Ukrain
- The chemical structure of ukrain as claimed by the manufacturer could not be determined in independent studies.

Clinical data
- Other names: celandine
- Dependence liability: Low
- Addiction liability: Low
- Routes of administration: intravenous and intramuscular

Legal status
- Legal status: US: Not FDA approved; Not recommended for cancer treatment;

Identifiers
- CAS Number: 138069-52-0;
- PubChem CID: 13456988;
- ChemSpider: 140682;
- UNII: 6251Q9UK1S;

Chemical and physical data
- Formula: C_{66}H_{75}N_{6}O_{18}PS
- Molar mass: 1303.38 g·mol^{−1}
- 3D model (JSmol): Interactive image;
- SMILES C[N+]1(CC2=C(C=CC3=C2OCO3)C4C1C5=CC6=C(C=C5CC4O)OCO6)CCNP(=S)(NCC[N+]7(CC8=C(C=CC9=C8OCO9)C1C7C2=CC3=C(C=C2CC1O)OCO3)C)NCC[N+]1(CC2=C(C=CC3=C2OCO3)C2C1C1=CC3=C(C=C1CC2O)OCO3)C.[OH-].[OH-].[OH-];
- InChI InChI=1S/C66H72N6O15PS.3H2O/c1-70(25-43-37(4-7-49-64(43)85-31-76-49)58-46(73)16-34-19-52-55(82-28-79-52)22-40(34)61(58)70)13-10-67-88(89,68-11-14-71(2)26-44-38(5-8-50-65(44)86-32-77-50)59-47(74)17-35-20-53-56(83-29-80-53)23-41(35)62(59)71)69-12-15-72(3)27-45-39(6-9-51-66(45)87-33-78-51)60-48(75)18-36-21-54-57(84-30-81-54)24-42(36)63(60)72;;;/h4-9,19-24,46-48,58-63,73-75H,10-18,25-33H2,1-3H3,(H3,67,68,69,89);3*1H2/q+3;;;/p-3; Key:KIGCDEJCMKDBHU-UHFFFAOYSA-K;

= Ukrain =

Chemical compound

Ukrain (Україн; also called celandine) is the trademarked name of a semi-synthetic substance derived from the plant Chelidonium majus and promoted as a drug to treat cancer and viral infections, including HIV and hepatitis. It was created in 1978, by the famed Ukrainian chemist Vasyl Novytskyi (Василь Новицький). Ukrain is named after the nation of Ukraine and is produced by the Austrian company Nowicky Pharma.
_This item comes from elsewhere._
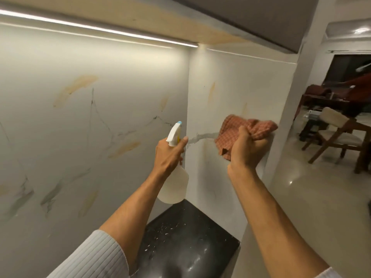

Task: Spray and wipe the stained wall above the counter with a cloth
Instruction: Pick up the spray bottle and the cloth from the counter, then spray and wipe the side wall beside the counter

According to the American Cancer Society and the Memorial Sloan-Kettering Cancer Center, there is no evidence that Ukrain is an effective cancer treatment.

==Evidence==
In 2005, Edzard Ernst led a review into evidence of the effectiveness of Ukrain. Although the review found evidence suggesting the drug was effective, it also concluded that "numerous caveats prevent a positive conclusion". Commenting on the review some years later, Ernst wrote on his blog that the results they were examining had seemed "too good to be true" - and on investigation the trials were very small in size, often seemed to include Novytskyi himself, and had significant methodological flaws. However, despite the cautious conclusion given, "this article became much cited. ... [Novytskyi] must have been delighted".

The Memorial Sloan-Kettering Cancer Center says that clinical trials have yet to prove safety and effectiveness of Ukrain. The American Cancer Society stated that, as of 2013, "available scientific evidence does not support claims that celandine is effective in treating cancer in humans". It may however be responsible for some adverse side-effects including hepatitis and allergic skin reactions.

==Legal incidents==
Ukrain is not approved by the US Food and Drug Administration. On September 4, 2012, several people including Vasyl Novytskyi, the drug's developer, were arrested in Austria for distributing the drug under suspicion of commercial fraud. Novytskyi appeared in Vienna regional court again in January 2015 for selling Ukrain, earning an estimated 1.1 million euros through fraud by changing labels on expired vials. In March 2015, two co-defendants of Novytskyi were exonerated for commercial fraud, while legal proceedings continue for Novytskyi.

From October 2013 to April 2014, a licensed naturopath in Tucson, Arizona, Michael Uzick, was using Ukrain in his practice to treat cancer patients. He was reported to the Arizona authorities by Britt Marie Hermes, who discovered while working for Uzick that the unapproved drug was being imported. Uzick was given a letter of reprimand by the Arizona Naturopathic Physicians Medical Board.